Work to complete.
Reproduce precisely the lines between the start of the data below and the line with "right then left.", both included.

Supplied data.
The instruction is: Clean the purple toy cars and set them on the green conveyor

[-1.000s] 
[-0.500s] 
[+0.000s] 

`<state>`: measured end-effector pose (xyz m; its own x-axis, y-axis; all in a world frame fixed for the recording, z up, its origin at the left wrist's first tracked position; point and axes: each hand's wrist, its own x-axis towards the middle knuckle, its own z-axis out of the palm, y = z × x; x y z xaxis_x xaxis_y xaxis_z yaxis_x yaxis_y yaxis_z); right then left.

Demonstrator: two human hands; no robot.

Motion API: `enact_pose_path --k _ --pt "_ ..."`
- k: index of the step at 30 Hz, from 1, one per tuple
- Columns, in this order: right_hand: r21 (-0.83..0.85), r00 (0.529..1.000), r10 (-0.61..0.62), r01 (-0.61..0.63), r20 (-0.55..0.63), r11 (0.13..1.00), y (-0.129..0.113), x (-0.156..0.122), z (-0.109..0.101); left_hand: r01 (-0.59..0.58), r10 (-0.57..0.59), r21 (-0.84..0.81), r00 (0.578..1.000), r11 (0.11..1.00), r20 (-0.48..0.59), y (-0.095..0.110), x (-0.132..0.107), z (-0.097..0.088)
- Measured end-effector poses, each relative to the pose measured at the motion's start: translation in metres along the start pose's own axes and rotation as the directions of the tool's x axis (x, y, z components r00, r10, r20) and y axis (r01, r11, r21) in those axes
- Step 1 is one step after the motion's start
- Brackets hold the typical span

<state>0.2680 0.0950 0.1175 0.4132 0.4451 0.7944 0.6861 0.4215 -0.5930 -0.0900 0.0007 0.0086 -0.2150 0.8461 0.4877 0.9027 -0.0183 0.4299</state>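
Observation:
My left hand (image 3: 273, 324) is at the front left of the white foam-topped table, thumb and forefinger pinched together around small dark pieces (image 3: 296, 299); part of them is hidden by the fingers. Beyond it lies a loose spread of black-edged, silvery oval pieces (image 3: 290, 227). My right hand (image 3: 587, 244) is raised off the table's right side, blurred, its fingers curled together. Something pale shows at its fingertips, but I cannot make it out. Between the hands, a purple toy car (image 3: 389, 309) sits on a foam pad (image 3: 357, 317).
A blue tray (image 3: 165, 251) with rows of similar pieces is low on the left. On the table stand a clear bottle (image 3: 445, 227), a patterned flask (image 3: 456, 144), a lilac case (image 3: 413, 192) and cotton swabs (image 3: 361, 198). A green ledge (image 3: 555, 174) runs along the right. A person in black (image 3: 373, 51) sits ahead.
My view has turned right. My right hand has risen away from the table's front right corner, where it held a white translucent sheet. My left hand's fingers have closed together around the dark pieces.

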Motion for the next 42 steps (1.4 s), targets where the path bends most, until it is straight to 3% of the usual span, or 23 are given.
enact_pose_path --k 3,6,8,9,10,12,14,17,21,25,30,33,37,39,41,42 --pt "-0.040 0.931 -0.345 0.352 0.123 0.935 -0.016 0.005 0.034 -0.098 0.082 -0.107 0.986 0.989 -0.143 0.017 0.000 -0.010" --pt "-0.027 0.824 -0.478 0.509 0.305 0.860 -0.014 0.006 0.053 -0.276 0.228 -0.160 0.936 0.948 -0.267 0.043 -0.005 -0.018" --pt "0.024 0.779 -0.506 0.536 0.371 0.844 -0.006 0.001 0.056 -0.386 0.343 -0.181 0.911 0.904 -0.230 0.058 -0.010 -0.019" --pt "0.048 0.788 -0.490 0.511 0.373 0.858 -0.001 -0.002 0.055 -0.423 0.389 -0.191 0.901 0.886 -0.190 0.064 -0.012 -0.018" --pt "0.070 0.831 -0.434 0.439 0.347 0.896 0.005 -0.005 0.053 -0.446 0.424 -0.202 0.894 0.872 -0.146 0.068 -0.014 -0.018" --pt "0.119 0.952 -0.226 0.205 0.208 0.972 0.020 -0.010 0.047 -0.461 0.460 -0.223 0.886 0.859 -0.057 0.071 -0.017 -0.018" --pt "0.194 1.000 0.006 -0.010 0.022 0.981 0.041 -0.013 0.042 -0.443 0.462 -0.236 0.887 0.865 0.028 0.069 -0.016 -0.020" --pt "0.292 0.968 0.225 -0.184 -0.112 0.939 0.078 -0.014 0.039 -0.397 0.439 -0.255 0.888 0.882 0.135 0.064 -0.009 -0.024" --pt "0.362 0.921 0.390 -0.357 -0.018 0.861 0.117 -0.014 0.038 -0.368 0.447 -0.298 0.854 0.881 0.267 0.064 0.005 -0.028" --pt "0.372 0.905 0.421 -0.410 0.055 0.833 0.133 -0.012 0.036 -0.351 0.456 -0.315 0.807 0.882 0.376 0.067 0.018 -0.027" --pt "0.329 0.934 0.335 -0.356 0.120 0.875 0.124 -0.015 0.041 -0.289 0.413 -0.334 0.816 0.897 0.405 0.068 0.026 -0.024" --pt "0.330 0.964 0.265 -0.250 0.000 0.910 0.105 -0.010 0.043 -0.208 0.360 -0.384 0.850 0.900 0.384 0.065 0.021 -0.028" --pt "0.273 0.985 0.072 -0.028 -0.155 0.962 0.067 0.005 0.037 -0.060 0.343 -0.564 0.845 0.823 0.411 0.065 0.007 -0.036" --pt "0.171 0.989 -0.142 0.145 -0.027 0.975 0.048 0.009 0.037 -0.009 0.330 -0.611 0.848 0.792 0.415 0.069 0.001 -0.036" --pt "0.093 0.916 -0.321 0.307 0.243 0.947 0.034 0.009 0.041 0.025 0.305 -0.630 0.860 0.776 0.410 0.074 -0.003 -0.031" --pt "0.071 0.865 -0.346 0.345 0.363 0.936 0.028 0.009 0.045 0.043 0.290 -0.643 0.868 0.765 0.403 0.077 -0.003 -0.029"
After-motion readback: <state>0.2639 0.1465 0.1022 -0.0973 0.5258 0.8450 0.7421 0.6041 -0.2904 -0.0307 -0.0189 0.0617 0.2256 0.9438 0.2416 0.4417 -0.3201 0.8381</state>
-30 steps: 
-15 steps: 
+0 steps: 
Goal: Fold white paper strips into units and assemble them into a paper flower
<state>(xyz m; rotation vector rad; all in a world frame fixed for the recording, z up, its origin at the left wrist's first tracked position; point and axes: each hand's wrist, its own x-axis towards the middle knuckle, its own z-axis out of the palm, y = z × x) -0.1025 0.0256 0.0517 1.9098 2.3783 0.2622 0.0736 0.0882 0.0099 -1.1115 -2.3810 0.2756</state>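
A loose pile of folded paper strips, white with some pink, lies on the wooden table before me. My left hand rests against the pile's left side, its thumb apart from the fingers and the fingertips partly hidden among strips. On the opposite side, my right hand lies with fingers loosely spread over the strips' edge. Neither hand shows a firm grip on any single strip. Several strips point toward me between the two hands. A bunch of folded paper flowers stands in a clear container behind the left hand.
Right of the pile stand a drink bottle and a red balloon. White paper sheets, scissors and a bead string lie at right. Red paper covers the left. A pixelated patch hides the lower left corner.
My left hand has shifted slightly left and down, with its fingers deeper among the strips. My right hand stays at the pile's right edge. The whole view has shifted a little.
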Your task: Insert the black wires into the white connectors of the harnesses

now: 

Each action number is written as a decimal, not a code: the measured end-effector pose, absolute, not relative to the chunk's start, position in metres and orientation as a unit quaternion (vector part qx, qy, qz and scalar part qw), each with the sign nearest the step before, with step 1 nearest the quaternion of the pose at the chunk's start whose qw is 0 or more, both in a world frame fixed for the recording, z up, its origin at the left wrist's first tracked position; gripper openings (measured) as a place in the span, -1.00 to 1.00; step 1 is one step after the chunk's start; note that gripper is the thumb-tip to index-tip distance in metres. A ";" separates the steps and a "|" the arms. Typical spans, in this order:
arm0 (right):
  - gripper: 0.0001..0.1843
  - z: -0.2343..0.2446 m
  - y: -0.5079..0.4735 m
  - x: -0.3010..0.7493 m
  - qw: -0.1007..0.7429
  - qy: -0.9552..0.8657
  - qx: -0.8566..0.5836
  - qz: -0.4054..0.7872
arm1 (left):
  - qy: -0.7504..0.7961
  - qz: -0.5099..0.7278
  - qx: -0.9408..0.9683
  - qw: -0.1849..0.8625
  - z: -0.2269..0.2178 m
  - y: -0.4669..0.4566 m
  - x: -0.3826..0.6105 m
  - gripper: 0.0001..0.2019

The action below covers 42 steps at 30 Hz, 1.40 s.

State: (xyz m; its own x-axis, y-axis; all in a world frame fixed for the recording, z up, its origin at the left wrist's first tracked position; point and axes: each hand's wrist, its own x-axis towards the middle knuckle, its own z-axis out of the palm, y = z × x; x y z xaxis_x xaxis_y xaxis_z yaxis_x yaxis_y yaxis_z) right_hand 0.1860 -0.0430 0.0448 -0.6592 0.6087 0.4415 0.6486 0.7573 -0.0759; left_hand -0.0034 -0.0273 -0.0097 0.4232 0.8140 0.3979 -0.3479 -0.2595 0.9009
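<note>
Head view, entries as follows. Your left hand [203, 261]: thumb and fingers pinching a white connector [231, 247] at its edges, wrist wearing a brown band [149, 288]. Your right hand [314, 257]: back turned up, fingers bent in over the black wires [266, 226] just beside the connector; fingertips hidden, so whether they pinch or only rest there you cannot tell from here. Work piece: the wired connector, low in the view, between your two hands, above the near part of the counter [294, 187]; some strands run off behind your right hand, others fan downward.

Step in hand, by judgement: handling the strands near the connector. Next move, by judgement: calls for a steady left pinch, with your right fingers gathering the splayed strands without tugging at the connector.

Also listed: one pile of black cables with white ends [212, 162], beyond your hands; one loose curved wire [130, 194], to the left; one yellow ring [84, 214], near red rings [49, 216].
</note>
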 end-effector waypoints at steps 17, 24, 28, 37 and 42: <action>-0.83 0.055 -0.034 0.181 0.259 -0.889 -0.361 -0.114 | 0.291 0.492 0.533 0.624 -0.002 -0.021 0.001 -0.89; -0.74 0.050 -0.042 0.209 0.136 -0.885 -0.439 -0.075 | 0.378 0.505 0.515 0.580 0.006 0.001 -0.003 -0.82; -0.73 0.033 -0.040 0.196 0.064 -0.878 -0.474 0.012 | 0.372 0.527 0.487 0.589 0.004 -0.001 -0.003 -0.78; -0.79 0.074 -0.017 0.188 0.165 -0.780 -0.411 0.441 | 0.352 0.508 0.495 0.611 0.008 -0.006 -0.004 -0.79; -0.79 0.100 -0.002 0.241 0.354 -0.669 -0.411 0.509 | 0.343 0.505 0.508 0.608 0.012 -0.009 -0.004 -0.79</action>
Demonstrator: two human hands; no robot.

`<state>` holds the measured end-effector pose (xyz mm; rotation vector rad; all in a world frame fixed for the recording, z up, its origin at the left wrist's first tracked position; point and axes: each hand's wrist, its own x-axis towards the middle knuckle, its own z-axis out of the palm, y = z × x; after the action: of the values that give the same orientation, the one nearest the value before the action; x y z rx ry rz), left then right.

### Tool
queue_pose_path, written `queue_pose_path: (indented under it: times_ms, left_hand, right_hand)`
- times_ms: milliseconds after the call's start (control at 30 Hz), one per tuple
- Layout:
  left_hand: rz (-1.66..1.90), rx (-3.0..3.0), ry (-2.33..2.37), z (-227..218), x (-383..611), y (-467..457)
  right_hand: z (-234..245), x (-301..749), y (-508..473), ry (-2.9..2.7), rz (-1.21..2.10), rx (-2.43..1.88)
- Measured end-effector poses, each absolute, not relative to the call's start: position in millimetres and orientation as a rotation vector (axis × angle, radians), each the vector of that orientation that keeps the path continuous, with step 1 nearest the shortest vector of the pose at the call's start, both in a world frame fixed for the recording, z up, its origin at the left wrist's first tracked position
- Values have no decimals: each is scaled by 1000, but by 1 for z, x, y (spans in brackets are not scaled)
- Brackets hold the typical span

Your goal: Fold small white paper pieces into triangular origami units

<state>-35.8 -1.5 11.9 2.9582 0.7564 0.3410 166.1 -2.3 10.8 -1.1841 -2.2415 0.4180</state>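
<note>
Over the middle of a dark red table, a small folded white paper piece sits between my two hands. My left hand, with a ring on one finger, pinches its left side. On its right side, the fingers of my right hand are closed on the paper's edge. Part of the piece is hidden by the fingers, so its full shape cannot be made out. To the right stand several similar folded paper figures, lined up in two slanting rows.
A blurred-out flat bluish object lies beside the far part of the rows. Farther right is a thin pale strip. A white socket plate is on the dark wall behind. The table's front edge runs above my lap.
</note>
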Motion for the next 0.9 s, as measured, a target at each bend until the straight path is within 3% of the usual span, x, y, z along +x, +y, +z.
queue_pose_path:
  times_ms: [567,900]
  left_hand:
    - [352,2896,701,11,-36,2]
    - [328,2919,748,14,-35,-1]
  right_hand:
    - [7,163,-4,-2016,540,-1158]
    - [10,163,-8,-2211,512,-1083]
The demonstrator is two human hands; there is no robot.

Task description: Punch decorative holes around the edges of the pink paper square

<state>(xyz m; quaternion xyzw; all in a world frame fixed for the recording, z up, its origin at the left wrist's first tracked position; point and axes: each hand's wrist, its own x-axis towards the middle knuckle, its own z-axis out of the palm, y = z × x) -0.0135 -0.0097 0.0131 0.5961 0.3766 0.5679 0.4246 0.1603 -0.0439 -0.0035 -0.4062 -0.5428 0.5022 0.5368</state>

Answer to the problem.
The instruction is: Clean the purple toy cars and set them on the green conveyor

[-1.000s] 
[-0.500s] 
[+0.000s] 

`<state>`: measured end-effector pose (xyz m; its own x-axis, y-axis; all in a world frame fixed for the recording, z up, its origin at the left wrist's first tracked position; point and axes: each hand's wrist, its own x-axis towards the middle knuckle, its own z-axis out of the palm, y = z × x; x y z xaxis_x xaxis_y xaxis_z yaxis_x yaxis_y yaxis_z); right then left.

No more output is needed.